Stock market Update: The Indian stock market turned volatile with Sensex erasing its 73,000 mark and Nifty 50 struggling to hold 22,000 levels. Although, the benchmarks opened in green, however, were toppled by bears on broad-based selling with oil & gas, PSU Banks, Media and metal stocks taking the worst hit. Sensex and Nifty's performance is extending its losing streak after closing February month with over 5% drop each.
Sensex, Nifty:
Sensex dropped by over 409 points to hit an intraday low of 72,788.96. The benchmark opened at 73,427.65 and even touched an intraday high of 73,649.72 before giving up gains.

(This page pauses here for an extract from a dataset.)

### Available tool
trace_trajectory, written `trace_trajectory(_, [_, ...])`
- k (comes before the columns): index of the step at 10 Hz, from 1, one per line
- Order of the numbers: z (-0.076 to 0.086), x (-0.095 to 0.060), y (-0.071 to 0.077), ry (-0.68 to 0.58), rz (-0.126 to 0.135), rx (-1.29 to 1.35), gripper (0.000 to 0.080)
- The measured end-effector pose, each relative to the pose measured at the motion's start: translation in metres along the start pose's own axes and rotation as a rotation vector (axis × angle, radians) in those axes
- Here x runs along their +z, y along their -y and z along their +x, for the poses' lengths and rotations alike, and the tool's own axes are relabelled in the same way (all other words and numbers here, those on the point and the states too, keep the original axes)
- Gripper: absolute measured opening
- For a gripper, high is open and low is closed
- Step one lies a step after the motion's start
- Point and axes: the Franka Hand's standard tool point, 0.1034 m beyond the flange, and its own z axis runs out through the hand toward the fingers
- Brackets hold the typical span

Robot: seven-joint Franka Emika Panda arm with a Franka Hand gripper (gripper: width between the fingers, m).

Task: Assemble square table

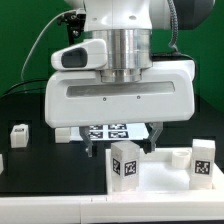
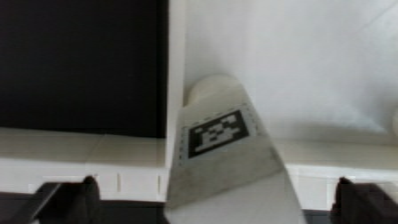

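the tool (image 2: 214,198) is spread wide. in the wrist view its fingers (image 2: 63,200) are seen on either side of the middle leg (image 1: 125,162), with a clear gap at each side, so nothing is pinched. the tool is held low, under the bulky arm (image 1: 120,60).

the panel (image 1: 165,178) lies on the dark desk (image 1: 35,150), near the camera and toward the exterior view's right, rim up. the middle leg is stood upright at the panel's left end with its tag toward the camera. it appears to be seated in a socket, though the joint itself is hidden. a right leg (image 1: 203,160) is stood upright too, at the panel's right end. a loose leg (image 1: 20,133) lies on the desk at the exterior view's left, well apart from the panel. the marker board (image 1: 112,130) is seen flat beyond the middle leg.

the task is judged to be about half done: two legs look placed and one is yet to be fetched. a fourth cannot be made out for certain — a white scrap at the left edge may be it. whether the placed legs are screwed fully home cannot be told. the next step is likely a lift clear of the middle leg and a reach to the loose leg — care would be needed not to knock the upright one.
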Motion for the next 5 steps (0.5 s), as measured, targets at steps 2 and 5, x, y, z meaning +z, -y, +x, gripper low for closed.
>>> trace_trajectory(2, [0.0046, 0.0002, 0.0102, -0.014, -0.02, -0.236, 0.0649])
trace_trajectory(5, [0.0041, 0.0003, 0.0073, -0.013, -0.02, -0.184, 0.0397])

Meanwhile, Nifty plunged by 114 points to hit an intraday low of 22,010.70. The benchmark had opened at 22,194.55 and touched an intraday high of 22,261.55 before pulling back.

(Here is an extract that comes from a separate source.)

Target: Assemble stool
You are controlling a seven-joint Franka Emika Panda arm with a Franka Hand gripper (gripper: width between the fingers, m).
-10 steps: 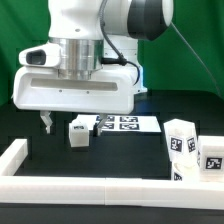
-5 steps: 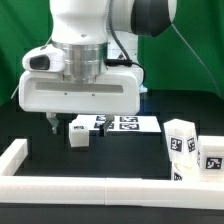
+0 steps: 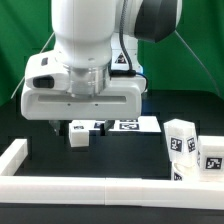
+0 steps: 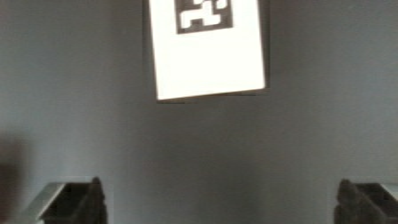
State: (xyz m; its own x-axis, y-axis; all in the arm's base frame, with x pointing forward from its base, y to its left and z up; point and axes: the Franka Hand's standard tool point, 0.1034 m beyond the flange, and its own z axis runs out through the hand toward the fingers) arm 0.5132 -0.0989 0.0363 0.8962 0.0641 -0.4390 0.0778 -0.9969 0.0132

Heavyweight Reliance Industries share price dropped by 3% followed by IndusInd Bank, Bajaj Finserv, Zomato, Asian Paint, Adani Ports, and Tata Steel stocks that dropped by 1.5% to 3%. On the other hand, the top gainers were Ultratech Cement, Infosys, Bharti Airtel, M&M, HCL Tech and TCS which surged by 0.5% to 2%.
India's volatility index was up by 3%, while Nifty Midcap 100 and Nifty Smallcap 100 indexes dropped by around 2% each. Bank Nifty was down by 1%, however, Nifty PSU Bank dropped by 2%. Nifty Metal, Nifty Media and Nifty Oil & Gas indexes dipped by 1.5% to 2%.
Why Sensex, Nifty Are Volatile?
As per Trading Economics data, the India's equities fell 310 points, or 0.4%, to 72,890 in early trade on Monday while lingering at its lowest level since early June 2024, extending losses from the previous session, with almost all sectors trading in the red led by oil & gas and PSU bank. Midcap and smallcap indexes also plunged by 1.6% and 2.7% as panic-selling gripped the broader market. GDP data continued to pressure sentiment, after the country's economy grew 6.2% in the December quarter, below market forecasts of 6.3%, and the RBI's estimates of 6.8%.
Furthermore, it added, worriers global trade war dampened sentiment ahead of the imposition of tariffs on Canada and Mexico on Tuesday amid persistent foreign fund outflow. Traders also anticipated the release of US monthly jobs reports and PMI data to guide the Fed monetary policy path.
Also, Dr. V K Vijayakumar, Chief Investment Strategist, Geojit Financial Services pointed out that the main triggers for the sustained FII selling in India have been the high valuations and the attractive US bond yields. These important macros are undergoing a slow shift. Largecap valuations are now fair and in segments like financials attractive.
He added, US 10-year bond yields have declined to 4.21%. So, there is a possibility of FIIs reducing their selling, going forward. There is good news on India's growth front. The Q3 GDP growth numbers picking up from 5.6% in Q2 to 6.2% in Q3 and suggesting above 7 % growth in Q4 is indicative of cyclical recovery which bodes well for the stock market.
The correction in the market is an opportunity for long-term investors to buy high quality stocks. The February auto sales numbers reveal excellent performance from M&M and Eicher. IT stocks also are turning attractive.
"It is difficult to predict when the market will bottom out. But this is the time to start buying without bothering about the near-term volatility," Vijayakumar added lastly.